■ **What is needed**
Below are some records. Return exactly the lines from the one with "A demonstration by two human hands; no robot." to the one with "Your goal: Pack", and nothing else.

■ **Data section**

----

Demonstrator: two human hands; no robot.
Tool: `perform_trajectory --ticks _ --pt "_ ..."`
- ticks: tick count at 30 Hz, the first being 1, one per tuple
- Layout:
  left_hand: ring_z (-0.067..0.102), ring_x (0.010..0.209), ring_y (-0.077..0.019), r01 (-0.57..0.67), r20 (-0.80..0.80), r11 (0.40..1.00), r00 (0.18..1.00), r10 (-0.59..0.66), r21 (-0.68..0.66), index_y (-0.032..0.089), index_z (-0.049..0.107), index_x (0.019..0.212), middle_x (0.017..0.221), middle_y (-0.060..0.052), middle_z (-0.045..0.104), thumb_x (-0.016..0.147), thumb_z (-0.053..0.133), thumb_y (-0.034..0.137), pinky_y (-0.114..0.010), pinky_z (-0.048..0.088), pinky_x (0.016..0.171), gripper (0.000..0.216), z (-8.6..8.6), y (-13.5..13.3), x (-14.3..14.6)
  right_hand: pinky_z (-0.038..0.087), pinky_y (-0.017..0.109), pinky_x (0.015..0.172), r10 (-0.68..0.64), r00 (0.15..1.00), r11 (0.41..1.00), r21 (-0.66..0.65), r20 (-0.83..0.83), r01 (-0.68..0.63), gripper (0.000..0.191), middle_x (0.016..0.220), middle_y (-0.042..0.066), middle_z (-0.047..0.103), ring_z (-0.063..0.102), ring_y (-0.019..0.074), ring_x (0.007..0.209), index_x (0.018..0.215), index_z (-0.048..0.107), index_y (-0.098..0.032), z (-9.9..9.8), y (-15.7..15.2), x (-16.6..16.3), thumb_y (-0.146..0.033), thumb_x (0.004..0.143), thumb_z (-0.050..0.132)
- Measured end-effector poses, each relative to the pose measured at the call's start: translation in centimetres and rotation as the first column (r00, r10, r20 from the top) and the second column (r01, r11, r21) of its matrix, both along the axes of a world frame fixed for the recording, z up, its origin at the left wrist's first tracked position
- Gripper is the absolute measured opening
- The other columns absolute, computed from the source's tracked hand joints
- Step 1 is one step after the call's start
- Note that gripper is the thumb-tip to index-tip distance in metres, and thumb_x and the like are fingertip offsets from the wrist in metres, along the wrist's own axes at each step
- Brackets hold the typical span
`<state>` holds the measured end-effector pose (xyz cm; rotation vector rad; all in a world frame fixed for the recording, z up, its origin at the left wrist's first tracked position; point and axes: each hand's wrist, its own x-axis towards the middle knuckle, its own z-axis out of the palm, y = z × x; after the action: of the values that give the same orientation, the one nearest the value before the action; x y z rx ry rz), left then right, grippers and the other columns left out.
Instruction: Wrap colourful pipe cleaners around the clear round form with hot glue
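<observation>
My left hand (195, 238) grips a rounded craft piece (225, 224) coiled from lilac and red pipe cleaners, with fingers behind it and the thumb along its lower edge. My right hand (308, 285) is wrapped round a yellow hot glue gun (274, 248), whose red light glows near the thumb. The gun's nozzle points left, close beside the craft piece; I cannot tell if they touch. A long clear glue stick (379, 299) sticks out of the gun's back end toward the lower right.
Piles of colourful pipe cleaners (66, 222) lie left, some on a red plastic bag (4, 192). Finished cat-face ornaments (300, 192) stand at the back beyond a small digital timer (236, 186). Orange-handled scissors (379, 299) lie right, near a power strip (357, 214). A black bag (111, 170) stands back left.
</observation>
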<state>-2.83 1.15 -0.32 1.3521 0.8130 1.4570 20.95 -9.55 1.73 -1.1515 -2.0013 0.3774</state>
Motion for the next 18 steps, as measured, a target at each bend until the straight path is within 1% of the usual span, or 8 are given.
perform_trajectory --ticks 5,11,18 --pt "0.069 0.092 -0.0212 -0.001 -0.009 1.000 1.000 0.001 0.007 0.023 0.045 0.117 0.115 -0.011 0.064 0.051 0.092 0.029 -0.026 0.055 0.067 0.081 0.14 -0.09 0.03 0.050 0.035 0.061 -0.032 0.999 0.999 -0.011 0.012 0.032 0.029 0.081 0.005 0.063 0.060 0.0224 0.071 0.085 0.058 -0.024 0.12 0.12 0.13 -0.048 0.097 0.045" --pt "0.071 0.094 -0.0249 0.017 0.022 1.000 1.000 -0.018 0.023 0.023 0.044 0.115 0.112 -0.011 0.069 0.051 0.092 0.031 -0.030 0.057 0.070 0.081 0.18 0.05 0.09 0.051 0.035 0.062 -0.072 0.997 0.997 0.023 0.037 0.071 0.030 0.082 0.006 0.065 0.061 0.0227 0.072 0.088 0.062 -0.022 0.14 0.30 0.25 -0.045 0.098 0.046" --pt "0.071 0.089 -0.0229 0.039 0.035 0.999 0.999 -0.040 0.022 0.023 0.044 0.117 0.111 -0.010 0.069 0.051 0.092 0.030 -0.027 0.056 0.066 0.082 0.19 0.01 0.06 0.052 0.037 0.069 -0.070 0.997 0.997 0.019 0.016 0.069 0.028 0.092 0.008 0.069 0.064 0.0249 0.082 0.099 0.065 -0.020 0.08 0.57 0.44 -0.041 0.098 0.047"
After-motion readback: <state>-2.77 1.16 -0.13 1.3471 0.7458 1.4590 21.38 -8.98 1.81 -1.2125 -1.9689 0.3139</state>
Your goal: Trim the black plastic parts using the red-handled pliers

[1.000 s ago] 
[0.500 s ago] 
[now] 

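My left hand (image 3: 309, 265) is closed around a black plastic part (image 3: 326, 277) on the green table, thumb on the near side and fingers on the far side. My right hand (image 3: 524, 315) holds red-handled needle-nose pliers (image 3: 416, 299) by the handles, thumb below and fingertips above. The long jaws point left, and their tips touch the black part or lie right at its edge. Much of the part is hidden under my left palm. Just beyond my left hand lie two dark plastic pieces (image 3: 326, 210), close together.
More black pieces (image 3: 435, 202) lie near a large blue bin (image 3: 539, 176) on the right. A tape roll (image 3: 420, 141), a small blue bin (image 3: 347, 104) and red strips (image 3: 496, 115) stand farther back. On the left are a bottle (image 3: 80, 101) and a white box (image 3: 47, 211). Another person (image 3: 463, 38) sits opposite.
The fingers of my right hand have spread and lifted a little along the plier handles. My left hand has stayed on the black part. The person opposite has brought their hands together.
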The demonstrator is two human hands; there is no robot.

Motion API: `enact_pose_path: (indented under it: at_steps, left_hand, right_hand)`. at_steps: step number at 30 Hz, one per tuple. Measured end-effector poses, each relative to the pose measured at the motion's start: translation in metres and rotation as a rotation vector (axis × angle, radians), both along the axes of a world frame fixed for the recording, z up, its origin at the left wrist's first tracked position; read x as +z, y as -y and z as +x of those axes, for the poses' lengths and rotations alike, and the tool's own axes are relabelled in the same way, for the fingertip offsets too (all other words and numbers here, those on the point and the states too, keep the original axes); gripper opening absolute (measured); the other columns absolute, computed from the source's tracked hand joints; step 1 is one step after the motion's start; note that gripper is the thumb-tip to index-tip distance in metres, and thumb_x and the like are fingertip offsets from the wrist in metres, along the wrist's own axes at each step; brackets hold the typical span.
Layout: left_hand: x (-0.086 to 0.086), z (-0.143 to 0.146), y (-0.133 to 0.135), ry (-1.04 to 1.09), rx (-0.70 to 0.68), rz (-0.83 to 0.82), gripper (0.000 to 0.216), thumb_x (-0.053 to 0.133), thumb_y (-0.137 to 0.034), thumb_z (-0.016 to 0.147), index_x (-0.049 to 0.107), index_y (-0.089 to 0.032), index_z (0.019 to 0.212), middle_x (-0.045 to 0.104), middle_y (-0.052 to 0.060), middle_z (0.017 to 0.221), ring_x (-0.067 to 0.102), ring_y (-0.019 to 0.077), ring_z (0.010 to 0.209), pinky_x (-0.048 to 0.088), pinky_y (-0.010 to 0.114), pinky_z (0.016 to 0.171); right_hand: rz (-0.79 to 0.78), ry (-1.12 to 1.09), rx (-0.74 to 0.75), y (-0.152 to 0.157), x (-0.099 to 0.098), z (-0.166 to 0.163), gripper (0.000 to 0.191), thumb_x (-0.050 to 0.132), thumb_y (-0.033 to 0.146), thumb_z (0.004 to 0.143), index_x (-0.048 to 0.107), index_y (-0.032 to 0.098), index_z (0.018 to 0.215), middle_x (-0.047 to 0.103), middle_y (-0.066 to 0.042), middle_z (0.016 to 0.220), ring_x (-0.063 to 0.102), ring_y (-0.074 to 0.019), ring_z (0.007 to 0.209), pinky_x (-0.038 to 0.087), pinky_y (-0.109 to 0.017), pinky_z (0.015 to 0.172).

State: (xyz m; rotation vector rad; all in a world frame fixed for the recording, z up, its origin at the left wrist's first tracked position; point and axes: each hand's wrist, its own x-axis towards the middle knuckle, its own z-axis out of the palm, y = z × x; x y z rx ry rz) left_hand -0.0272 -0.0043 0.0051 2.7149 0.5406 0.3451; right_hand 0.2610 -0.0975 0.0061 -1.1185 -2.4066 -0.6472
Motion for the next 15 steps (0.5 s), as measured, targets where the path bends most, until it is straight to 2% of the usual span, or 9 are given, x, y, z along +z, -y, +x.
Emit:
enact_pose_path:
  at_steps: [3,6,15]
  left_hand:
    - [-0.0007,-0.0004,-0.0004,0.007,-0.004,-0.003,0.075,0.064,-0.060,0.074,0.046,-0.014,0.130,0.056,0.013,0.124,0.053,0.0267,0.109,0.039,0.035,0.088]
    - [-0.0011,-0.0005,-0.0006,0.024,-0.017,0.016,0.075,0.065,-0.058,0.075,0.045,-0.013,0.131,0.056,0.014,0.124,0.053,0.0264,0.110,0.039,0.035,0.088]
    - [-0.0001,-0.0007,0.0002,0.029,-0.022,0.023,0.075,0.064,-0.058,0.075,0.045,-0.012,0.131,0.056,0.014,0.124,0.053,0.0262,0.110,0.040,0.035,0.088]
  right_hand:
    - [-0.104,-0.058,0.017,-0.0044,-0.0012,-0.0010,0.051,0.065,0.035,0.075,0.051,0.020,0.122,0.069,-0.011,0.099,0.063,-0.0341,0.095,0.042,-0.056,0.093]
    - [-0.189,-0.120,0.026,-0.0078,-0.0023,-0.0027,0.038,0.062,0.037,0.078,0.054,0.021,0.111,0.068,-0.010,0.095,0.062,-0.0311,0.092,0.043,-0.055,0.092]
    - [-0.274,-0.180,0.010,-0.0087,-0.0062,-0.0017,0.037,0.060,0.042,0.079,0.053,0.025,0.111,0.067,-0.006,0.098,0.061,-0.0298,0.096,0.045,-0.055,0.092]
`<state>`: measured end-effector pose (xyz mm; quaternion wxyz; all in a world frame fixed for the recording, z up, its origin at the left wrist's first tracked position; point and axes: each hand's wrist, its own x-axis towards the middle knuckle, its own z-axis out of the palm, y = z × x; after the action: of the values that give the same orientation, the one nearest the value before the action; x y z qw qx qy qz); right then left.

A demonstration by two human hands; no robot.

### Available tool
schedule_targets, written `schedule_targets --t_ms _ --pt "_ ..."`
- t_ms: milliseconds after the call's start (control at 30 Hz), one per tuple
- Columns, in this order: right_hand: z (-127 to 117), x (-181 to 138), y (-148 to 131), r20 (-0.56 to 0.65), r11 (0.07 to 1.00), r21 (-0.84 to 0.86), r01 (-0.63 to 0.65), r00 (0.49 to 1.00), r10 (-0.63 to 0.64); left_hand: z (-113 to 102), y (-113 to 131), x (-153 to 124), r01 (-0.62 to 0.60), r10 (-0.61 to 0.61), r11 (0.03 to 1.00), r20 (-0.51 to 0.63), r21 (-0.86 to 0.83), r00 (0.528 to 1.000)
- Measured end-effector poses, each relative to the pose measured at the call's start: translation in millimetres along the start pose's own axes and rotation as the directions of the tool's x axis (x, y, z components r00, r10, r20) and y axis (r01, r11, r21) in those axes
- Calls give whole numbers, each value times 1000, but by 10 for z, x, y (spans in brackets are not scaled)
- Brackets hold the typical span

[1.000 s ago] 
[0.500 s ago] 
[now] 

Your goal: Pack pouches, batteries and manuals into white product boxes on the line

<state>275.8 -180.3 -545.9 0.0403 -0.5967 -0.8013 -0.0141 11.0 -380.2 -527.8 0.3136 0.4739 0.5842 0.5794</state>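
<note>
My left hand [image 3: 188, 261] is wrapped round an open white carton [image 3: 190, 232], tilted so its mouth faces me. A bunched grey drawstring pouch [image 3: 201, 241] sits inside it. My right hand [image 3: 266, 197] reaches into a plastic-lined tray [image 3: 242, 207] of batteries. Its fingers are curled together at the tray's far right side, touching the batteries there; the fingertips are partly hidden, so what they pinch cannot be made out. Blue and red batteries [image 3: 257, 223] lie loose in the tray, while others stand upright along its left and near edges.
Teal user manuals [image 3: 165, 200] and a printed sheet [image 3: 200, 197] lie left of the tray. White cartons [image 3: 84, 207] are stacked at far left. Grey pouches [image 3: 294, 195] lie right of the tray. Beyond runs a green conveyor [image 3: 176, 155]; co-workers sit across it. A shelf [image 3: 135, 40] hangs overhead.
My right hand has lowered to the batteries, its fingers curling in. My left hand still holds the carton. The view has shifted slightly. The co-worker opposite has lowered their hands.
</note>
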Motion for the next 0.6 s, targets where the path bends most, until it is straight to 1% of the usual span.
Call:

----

■ **Solution**
A demonstration by two human hands; no robot.

### Available tool
schedule_targets, written `schedule_targets --t_ms _ --pt "_ ..."`
- t_ms: milliseconds after the call's start (control at 30 Hz), one per tuple
- Columns, in this order: right_hand: z (-127 to 117), x (-181 to 138), y (-148 to 131), r20 (-0.56 to 0.65), r11 (0.07 to 1.00), r21 (-0.84 to 0.86), r01 (-0.63 to 0.65), r00 (0.49 to 1.00), r10 (-0.63 to 0.64); left_hand: z (-113 to 102), y (-113 to 131), x (-153 to 124), r01 (-0.62 to 0.60), r10 (-0.61 to 0.61), r11 (0.03 to 1.00), r20 (-0.51 to 0.63), r21 (-0.86 to 0.83), r00 (0.528 to 1.000)
- Measured end-effector poses, each relative to the pose measured at the call's start: translation in millimetres along the start pose's own axes and rotation as the directions of the tool's x axis (x, y, z components r00, r10, r20) and y axis (r01, r11, r21) in those axes
- Calls give whole numbers, each value times 1000, but by 10 for z, x, y (spans in brackets are not scaled)
- Brackets hold the typical span

[1.000 s ago] 
[0.500 s ago] 
[now] 

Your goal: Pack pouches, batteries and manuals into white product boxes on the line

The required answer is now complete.